How Brazil won the 2002 World Cup: Unleashing the brilliance of Ronaldo, Rivaldo and Ronaldinho


This is the 17th article in a series by The Athletic looking back at the winners of each men’s World Cup.

Previously, we’ve looked at Uruguay in 1930, Italy in 1934 and again in 1938, Uruguay in 1950, West Germany in 1954, before a Brazilian double in 1958 and 1962.

Next came an England success in 1966, another Brazil win in 1970, a second West Germany triumph in 1974, Argentina’s first win in 1978, Italy’s third in 1982, Argentina’s second in 1986, West Germany’s third in 1990, Brazil going clear with a fourth World Cup in 1994 and France joining the party on home soil in 1998. Now it’s time for yet another Brazilian triumph.

Introduction

Three outstanding attackers, seven wins from seven matches, and a fifth World Cup. Brazil’s 2002 side are remembered very fondly almost half a century on, but how good were they considered at the time?

You might be surprised to learn…

Brazil, the only side to participate in every World Cup, came relatively close to missing out in 2002. In qualification, they lost six of their 18 games, to Paraguay, Chile, Ecuador, Uruguay, Argentina and Bolivia. There briefly seemed a very real possibility that Brazil could be forced into a two-legged play-off against Australia, or even miss out altogether, and went into their final match against Venezuela needing a victory to qualify. They managed it, with a comfortable 3-0 win.
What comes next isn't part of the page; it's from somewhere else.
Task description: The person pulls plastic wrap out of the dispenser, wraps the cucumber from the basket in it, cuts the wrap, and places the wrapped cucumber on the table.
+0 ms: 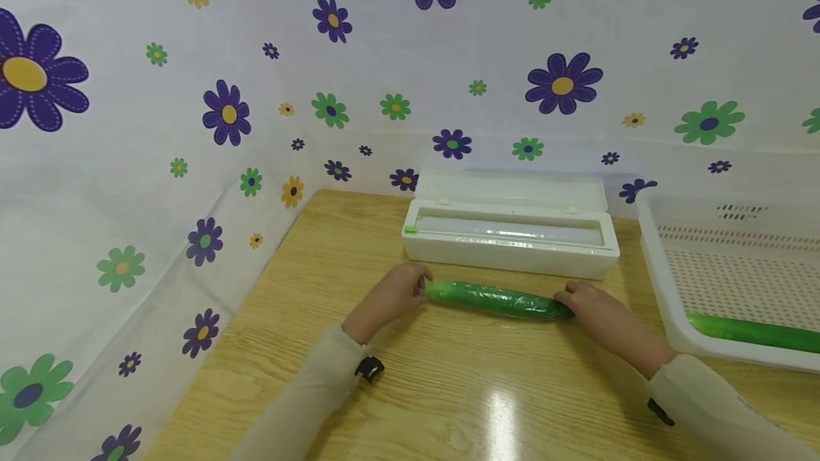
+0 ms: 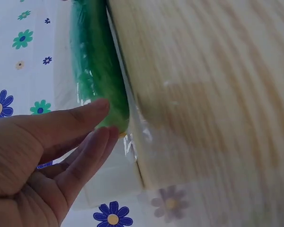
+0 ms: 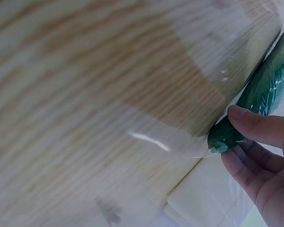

But after a dreadful qualification campaign that featured 65 players, five different managers in the dugout, and not a single appearance from Ronaldo, Brazil just about made it to the World Cup. Their only qualification campaign as bad as this one? The most recent one.

The manager

Luiz Felipe Scolari was appointed when Brazil were in a real state, and focused on discipline — on and off the pitch — to ensure qualification for the tournament. Scolari had won the Copa Libertadores with both Gremio and Palmeiras, but had won few admirers for his style of play.

With the national side, he omitted players he suspected would cause problems, selected lots of relatively unknown domestic-based footballers as his squad members (giving playing time to his entire squad with the exception of the back-up goalkeepers), and focused on off-field harmony. He spent hours watching videos of Brazil’s opponents in the build-up to the tournament — and, a little more surprisingly, formulated tactical plans by listening to the Bee Gees.

Largely unpopular going into the tournament, Scolari basically thought Brazil needed to wake up and modernise. And he was proven right. “Thirty years ago, you had one or two players who would make a difference to the game. Now we have an ensemble. If you don’t have a well-organised group, you don’t win,” he said. “Brazilian players have great technical ability, but are not much given to tactics. They have flashes of creativity, amazing moves, but without organisation these days, no one wins anything.”

Luiz Felipe Scolari is congratulated by Pele, one of his biggest critics, after the World Cup final (Toshifumi Kitamura/AFP via Getty Images)

One of his chief critics was Pele, and Scolari took great delight in rubbing Brazil’s triumph in his face. “I believe that Pele knows nothing about football,” said Scolari. “He has done nothing as a coach and all his analysis always turns out to be wrong. If you want to win a title, you have to listen to Pele and then do the opposite.”

Tactics

Scolari was previously regarded as a back-to-basics 4-4-2 man who liked playing with a big target man for others to feed off. But he’d never coached a side with this calibre of attackers, and to Scolari’s credit, he based his side around getting the best from his three star attackers. As it became clear that he was building something exciting, the Brazilian press reported on his tactical plans with genuine shock.

Rivaldo and Ronaldo brought out the best in each other for Brazil (Patrick Hertzog /AFP via Getty Images)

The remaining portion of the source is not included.